WHAT TO PRODUCE:
When you transcribe the listing that follows, keep every line exact and skip any picture.
*****
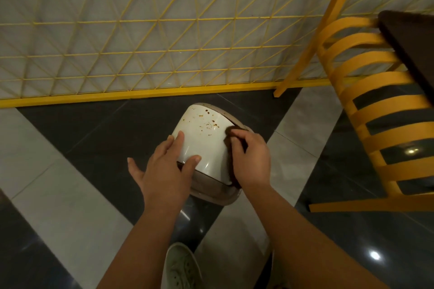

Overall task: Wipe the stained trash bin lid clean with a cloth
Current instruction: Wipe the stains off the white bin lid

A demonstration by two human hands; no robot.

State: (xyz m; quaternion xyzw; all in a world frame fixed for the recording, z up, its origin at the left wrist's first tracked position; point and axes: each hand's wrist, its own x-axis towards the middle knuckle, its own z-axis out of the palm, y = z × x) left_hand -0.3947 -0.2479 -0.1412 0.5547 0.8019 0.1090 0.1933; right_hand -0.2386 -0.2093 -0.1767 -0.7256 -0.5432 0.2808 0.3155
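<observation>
1. The trash bin lid [202, 134], white and spotted with brown stains toward its far end, sits on its bin on the dark floor tile [98, 129], near the yellow lattice fence [141, 37].
2. The left hand [164, 171] rests on the lid's near left edge, fingers straight and spread (holding nothing).
3. The right hand [252, 159] grips a dark brown cloth [231, 139], fingers curled round it, pressing it on the lid's right side.
4. A yellow slatted chair [375, 110] stands to the right.

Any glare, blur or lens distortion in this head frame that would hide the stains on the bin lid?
Head view: dim warm light; glare spots sit on the glossy floor, only thin highlights on the lid; wide-angle bending curves the yellow lattice; the chair edge is soft; stains stay legible.
</observation>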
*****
WRITTEN RESPONSE:
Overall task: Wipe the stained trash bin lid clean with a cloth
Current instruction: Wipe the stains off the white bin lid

A demonstration by two human hands; no robot.

State: (xyz m; quaternion xyzw; all in a world frame fixed for the recording, z up, its origin at the left wrist's first tracked position; point and axes: each hand's wrist, its own x-axis towards the middle knuckle, its own z-axis out of the palm, y = z × x) left_hand -0.3947 -0.2479 -0.1412 0.5547 0.8019 0.1090 0.1933; right_hand -0.2386 -0.2093 -0.1767 -0.7256 -0.5432 0.2808 0.3155
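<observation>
1. The trash bin lid [202, 134], white and spotted with brown stains toward its far end, sits on its bin on the dark floor tile [98, 129], near the yellow lattice fence [141, 37].
2. The left hand [164, 171] rests on the lid's near left edge, fingers straight and spread (holding nothing).
3. The right hand [252, 159] grips a dark brown cloth [231, 139], fingers curled round it, pressing it on the lid's right side.
4. A yellow slatted chair [375, 110] stands to the right.

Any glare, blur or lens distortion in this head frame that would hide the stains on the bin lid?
Head view: dim warm light; glare spots sit on the glossy floor, only thin highlights on the lid; wide-angle bending curves the yellow lattice; the chair edge is soft; stains stay legible.
</observation>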

With this, the answer is done.